Another important point about these studies is that they looked at many different forms of fructose. Although many examined high-fructose corn syrup in beverages, others used prepared solutions containing varying percentages of fructose. As a result, these studies put very different questions to the test, such as: Is HFCS worse for the body than table sugar? Is fructose worse than glucose? What happens when extra fructose is simply added to the diet?

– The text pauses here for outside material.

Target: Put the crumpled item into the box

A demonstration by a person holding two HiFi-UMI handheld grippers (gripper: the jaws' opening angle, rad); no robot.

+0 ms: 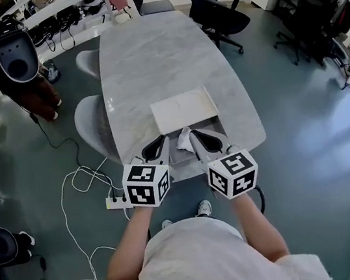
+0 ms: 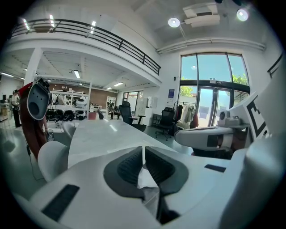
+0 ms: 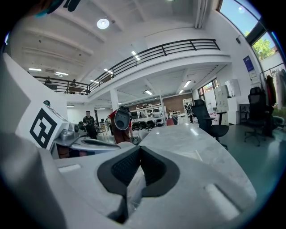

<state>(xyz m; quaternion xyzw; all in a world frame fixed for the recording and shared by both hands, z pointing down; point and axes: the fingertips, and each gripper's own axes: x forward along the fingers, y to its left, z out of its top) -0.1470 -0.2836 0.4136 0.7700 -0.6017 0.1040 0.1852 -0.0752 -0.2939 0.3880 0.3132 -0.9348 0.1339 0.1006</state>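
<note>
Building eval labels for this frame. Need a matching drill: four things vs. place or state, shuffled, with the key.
Things:
1. crumpled item
2. box
3. power strip
4. left gripper

Place or state:
A. on the grey floor, left of the table
B. shut, gripping white paper
C. lying flat on the marble table's near end
D. white, pinched between jaw pads

Pairs: 1-D, 2-C, 3-A, 4-B

Marbled grey table (image 1: 149, 61); box (image 1: 183, 109), crumpled item (image 1: 184, 133) apparently white.
</note>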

To understand the possible role that fructose and HFCS play in the development of obesity and related diseases, it will be important for future studies to ask a clear question and then choose their participants and methods accordingly.
Limiting all sugars
Recognition of the role of sugar in the development of obesity has prompted the US Department of Agriculture (USDA) to make recommendations about sugar consumption. As part of its Dietary Guidelines for Americans, 2010, the agency’s Center for Nutrition Policy and Promotion urges everyone to choose foods and beverages with few added sugars. Because added sugars are not listed separately from total sugars on product labels, the guidelines also encourage consumers to check the ingredients list on labels for sources of added sugar.
The American Heart Association goes even further in its recommendations for added sugar intake: It advises men to limit their consumption to 150 calories a day (about 9 teaspoons of sugar), and women to limit theirs to 100 calories a day (about 6 teaspoons of sugar).
Americans currently ingest an astonishing 130 pounds of sugar a year, or an average of 38 teaspoons each day, so meeting these recommendations on a nationwide level will be difficult. On an individual level, dietary changes are best accomplished gradually over time — and cutting back on added sugars is no exception. Here are some tips to get you started:
• The USDA estimates that a whopping 36% of added sugars consumed by Americans comes from soda, energy drinks, and sports drinks. If you drink regular (not diet) sweetened beverages, scale back or eliminate them from your diet to cut down on added sugar.
• Check ingredients lists on product packages for added sugars, including sucrose, dextrose, maltose, xylose, invert sugar, honey, molasses, fruit juice concentrate, maltodextrin, turbinado sugar, malt syrup, brown rice syrup, agave nectar — and, of course, high-fructose corn syrup. If the product contains more than two or three types of sugar, it likely contains a lot of added sugar, and you may want to consider putting it back on the shelf.
• Buy 100% fruit juice instead of fruit drinks with added sweeteners. But still keep your portions small: Depending on what kind of fruit it contains, one cup of 100% fruit juice provides 100–200 calories and 20–45 grams of carbohydrate.
• Cut the amount of sugar you use in baking and cooking. You can often cut the sugar in recipes by one-quarter to one-third with no loss of quality in the end product.
• Skip or share dessert more often. About 13% of added sugars in the American diet comes from pies, cookies, and cakes.